#### [Task]
Where the data below has the string "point", return the whole line.

#### [Data extract]
···
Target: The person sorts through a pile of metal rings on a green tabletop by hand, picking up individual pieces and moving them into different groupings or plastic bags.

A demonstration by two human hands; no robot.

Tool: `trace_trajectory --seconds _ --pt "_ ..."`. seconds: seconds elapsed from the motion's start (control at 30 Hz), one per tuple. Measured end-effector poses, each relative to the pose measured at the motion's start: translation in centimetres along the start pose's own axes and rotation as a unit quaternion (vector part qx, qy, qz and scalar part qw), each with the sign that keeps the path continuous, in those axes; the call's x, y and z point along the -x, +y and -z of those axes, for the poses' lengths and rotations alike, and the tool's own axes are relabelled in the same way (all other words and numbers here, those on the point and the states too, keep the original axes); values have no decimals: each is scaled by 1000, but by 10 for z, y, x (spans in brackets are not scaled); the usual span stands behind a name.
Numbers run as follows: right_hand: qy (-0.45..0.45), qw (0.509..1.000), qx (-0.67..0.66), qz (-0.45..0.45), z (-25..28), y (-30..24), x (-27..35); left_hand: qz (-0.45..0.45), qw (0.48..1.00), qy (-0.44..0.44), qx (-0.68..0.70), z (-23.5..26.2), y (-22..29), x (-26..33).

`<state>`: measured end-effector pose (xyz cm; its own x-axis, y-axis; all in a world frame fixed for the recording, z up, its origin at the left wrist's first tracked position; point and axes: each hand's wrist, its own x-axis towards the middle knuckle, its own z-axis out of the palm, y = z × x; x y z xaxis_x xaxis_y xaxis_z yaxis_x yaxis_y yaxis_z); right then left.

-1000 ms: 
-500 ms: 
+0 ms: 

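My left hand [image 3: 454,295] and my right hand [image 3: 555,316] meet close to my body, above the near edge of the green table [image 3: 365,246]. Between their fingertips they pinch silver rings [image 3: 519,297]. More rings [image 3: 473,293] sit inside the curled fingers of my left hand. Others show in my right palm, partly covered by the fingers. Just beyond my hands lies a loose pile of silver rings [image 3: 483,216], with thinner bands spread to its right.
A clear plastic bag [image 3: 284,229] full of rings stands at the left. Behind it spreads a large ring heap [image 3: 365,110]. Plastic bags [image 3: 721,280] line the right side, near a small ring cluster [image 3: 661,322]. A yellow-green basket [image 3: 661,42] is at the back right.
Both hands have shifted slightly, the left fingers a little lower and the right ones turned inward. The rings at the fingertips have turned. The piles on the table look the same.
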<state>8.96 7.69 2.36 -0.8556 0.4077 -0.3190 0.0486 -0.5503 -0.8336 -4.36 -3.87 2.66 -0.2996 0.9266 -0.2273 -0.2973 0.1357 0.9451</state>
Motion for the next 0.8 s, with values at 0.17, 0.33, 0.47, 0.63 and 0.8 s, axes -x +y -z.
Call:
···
#### [Exercise response]
Tool: `trace_trajectory --seconds _ --pt "_ ..."`. seconds: seconds elapsed from the motion's start (control at 30 Hz), one per tuple. Measured end-effector poses, each relative to the pose measured at the motion's start: translation in centimetres along the start pose's own axes and rotation as a unit quaternion (vector part qx, qy, qz and scalar part qw), each with the sign that keeps the path continuous, in those axes; the call's x, y and z point along the -x, +y and -z of those axes, for the poses' lengths and rotations alike, and the tool's own axes are relabelled in the same way (all other words and numbers here, those on the point and the states too, keep the original axes); values have no decimals: each is scaled by 1000, but by 10 for z, y, x (spans in brackets are not scaled); the usual span stands behind a name.
`<state>`: measured end-effector pose (xyz cm; its own x-axis, y-axis; all in a world frame fixed for the recording, z up, its origin at the left wrist's first tracked position; point and axes: each hand's wrist, its own x-axis towards the middle knuckle, its own z-axis out of the palm, y = z × x; x y z xaxis_x xaxis_y xaxis_z yaxis_x yaxis_y yaxis_z); right then left.

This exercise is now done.